TO DO: Look through the records below and say how many lines include "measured". Give only that number.

Recorded data:
----

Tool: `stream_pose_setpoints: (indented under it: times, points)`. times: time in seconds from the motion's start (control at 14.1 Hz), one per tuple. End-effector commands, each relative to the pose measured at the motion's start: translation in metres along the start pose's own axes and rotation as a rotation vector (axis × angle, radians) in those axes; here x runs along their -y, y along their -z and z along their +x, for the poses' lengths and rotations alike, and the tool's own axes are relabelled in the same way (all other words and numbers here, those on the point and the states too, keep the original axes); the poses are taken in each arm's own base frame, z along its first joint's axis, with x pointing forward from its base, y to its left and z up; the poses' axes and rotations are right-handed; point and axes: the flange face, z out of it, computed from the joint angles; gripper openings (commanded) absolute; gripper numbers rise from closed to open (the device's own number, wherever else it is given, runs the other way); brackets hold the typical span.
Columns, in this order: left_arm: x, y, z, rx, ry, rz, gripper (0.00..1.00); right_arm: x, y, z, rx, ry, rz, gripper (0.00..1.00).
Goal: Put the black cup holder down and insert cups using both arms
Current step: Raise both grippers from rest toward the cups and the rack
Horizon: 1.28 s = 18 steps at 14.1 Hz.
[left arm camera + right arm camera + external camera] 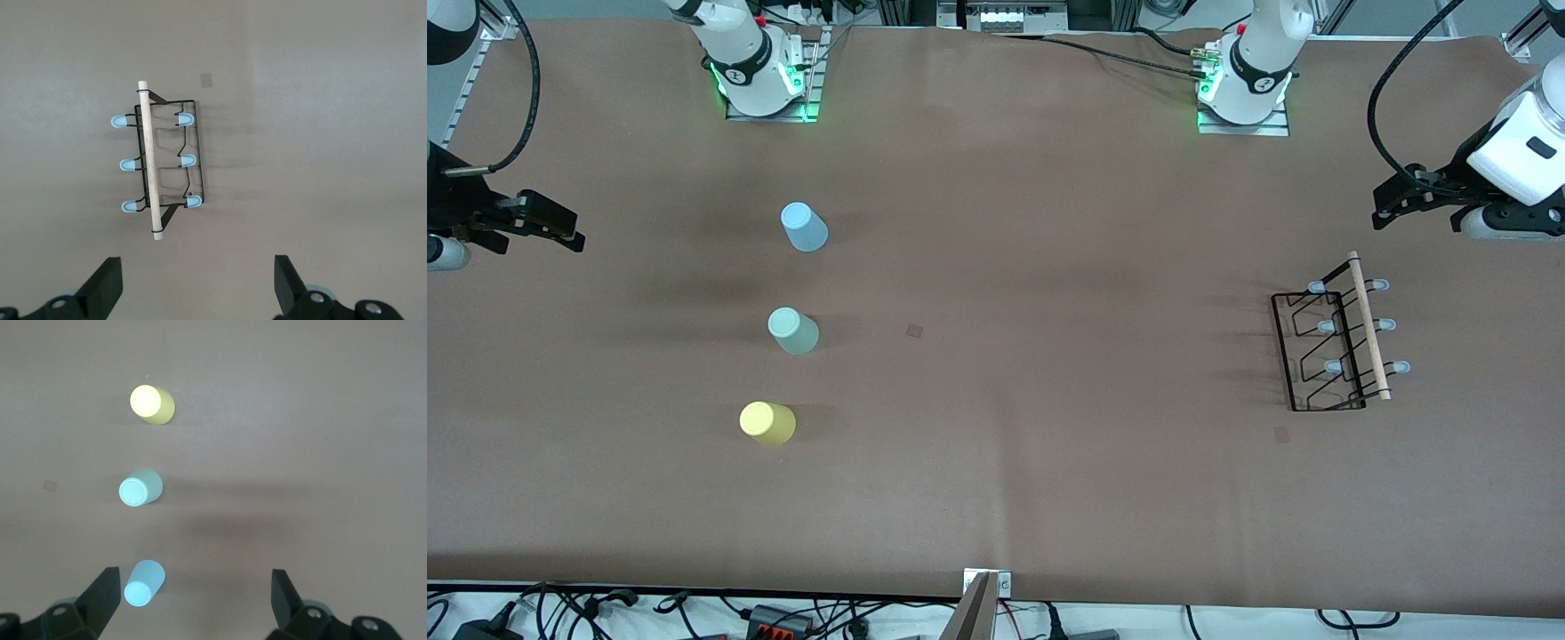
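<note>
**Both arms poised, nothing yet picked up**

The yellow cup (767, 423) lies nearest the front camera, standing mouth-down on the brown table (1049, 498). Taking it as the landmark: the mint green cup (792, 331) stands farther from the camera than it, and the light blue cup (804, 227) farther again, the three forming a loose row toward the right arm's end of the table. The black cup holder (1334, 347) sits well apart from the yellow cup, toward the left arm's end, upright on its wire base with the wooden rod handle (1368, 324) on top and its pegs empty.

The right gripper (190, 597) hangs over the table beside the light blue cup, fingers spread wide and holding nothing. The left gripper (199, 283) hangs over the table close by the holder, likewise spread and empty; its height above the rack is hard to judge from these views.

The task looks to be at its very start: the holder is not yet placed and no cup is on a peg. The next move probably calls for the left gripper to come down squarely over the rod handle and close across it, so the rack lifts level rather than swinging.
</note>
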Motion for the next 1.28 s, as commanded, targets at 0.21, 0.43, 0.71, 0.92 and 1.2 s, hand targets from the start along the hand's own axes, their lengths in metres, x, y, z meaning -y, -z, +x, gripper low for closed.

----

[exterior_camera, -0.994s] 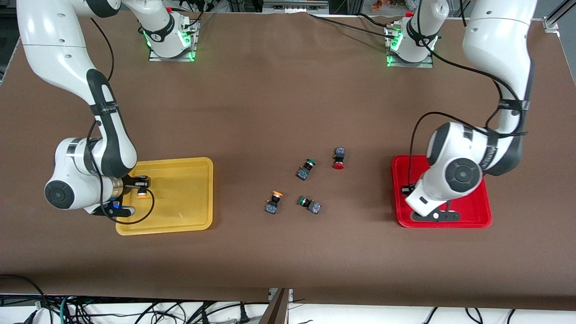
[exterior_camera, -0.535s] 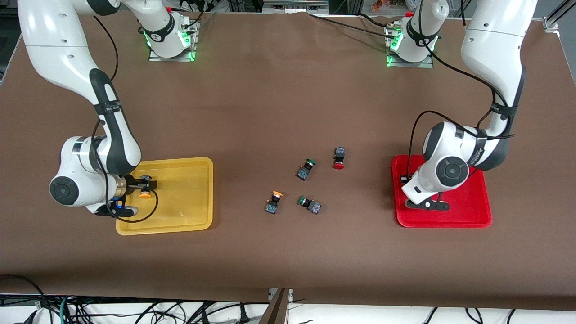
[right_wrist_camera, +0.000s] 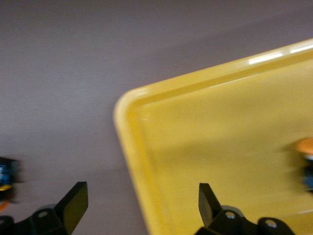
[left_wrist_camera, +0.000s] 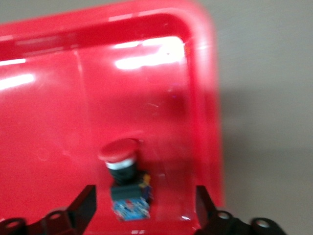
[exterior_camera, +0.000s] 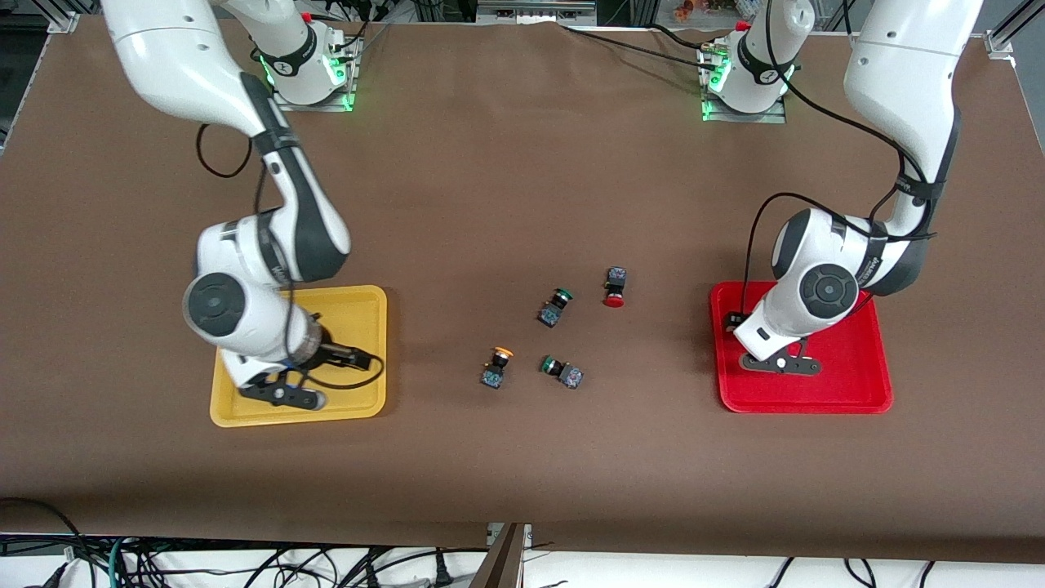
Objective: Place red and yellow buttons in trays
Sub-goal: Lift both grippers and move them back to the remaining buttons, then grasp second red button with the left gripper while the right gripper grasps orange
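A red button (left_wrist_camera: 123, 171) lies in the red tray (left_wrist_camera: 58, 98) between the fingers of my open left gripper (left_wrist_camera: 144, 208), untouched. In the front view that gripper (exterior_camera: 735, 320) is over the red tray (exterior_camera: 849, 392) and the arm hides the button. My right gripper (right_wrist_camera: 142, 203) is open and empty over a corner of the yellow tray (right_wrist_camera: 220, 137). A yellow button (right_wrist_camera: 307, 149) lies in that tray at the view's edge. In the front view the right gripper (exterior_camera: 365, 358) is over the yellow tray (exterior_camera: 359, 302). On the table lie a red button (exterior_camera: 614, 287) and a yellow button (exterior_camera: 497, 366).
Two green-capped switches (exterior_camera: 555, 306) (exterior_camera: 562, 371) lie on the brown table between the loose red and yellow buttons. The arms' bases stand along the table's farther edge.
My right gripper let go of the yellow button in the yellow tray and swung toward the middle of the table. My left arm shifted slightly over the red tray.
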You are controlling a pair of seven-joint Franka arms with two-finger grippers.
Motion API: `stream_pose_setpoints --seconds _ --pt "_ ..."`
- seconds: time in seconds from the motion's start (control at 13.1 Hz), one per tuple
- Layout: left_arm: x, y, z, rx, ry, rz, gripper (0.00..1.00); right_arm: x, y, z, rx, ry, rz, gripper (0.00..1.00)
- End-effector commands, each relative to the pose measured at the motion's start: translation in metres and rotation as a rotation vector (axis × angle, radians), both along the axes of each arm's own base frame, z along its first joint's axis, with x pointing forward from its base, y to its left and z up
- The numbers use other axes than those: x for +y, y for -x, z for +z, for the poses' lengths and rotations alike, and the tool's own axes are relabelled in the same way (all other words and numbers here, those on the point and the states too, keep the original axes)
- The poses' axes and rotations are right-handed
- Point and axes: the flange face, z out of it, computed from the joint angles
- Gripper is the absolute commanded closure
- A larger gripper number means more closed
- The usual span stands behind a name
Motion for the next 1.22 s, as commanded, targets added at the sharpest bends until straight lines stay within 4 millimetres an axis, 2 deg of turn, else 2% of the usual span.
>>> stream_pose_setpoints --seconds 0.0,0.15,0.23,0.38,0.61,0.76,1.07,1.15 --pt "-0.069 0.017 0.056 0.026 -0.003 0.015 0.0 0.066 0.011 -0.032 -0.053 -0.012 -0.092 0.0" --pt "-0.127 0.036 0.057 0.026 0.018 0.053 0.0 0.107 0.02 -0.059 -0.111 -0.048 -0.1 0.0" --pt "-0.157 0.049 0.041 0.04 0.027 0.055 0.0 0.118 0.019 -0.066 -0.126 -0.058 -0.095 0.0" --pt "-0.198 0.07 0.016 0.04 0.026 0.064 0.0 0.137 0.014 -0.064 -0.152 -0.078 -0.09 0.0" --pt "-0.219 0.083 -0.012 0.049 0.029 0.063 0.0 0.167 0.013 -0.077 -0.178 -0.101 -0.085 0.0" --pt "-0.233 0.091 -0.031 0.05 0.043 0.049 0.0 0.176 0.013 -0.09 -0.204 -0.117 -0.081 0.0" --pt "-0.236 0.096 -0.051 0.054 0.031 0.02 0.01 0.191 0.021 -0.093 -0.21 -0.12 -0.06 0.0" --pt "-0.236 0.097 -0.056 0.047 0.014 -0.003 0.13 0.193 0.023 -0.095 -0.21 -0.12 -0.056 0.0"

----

EXERCISE RESPONSE: 2